- ACTION ITEM: Copy the listing exactly, please, and keep every picture out of it.

· · · · ·

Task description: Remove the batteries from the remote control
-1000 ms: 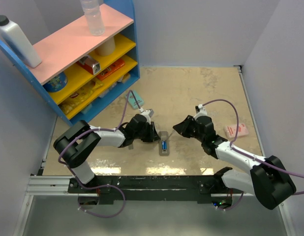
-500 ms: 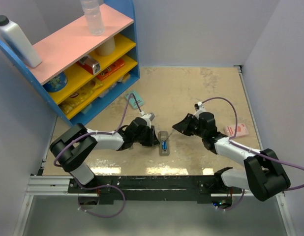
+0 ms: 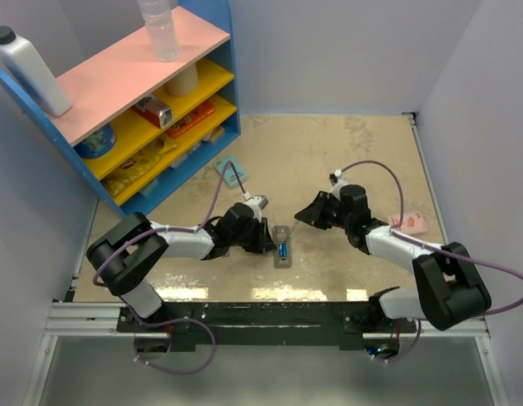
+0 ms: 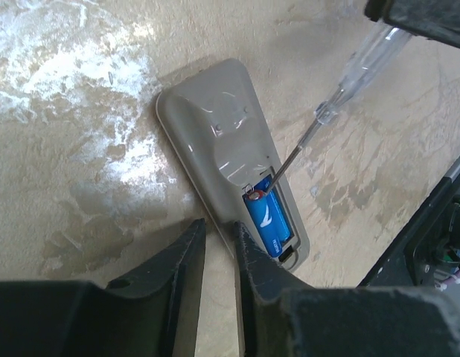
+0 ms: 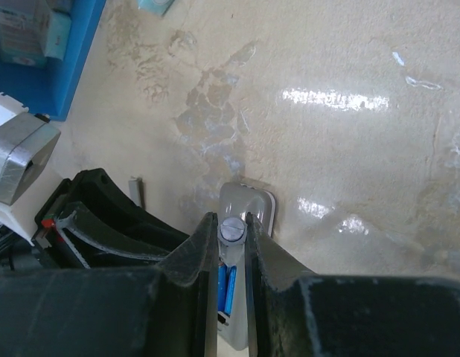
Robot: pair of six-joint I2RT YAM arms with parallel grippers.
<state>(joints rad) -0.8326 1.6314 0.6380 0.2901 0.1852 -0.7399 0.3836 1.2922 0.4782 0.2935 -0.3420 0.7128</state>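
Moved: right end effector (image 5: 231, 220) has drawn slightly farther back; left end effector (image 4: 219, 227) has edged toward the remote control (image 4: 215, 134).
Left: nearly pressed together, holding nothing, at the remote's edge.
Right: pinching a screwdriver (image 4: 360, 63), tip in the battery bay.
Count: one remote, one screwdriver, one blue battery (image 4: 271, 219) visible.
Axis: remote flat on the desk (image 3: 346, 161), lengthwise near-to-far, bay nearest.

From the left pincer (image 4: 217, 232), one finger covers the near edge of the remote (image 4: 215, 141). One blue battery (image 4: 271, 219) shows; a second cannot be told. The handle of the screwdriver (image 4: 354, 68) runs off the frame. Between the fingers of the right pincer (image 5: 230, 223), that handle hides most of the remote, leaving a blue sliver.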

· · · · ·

- RESPONSE:
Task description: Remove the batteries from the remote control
-1000 ms: 
-500 ms: 
+0 ms: 
+0 ms: 
+0 ms: 
Robot: pair of six-joint I2RT YAM arms with parallel grippers.
<state>(joints rad) -0.8326 1.6314 0.6380 0.2901 0.1852 -0.7399 0.3836 1.2922 0.4782 0.2935 -0.3420 0.7128</state>
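Moved: right end effector (image 5: 231, 220) has drawn slightly farther back; left end effector (image 4: 219, 227) has edged toward the remote control (image 4: 215, 134).
Left: nearly pressed together, holding nothing, at the remote's edge.
Right: pinching a screwdriver (image 4: 360, 63), tip in the battery bay.
Count: one remote, one screwdriver, one blue battery (image 4: 271, 219) visible.
Axis: remote flat on the desk (image 3: 346, 161), lengthwise near-to-far, bay nearest.

From the left pincer (image 4: 217, 232), one finger covers the near edge of the remote (image 4: 215, 141). One blue battery (image 4: 271, 219) shows; a second cannot be told. The handle of the screwdriver (image 4: 354, 68) runs off the frame. Between the fingers of the right pincer (image 5: 230, 223), that handle hides most of the remote, leaving a blue sliver.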

The output is finished.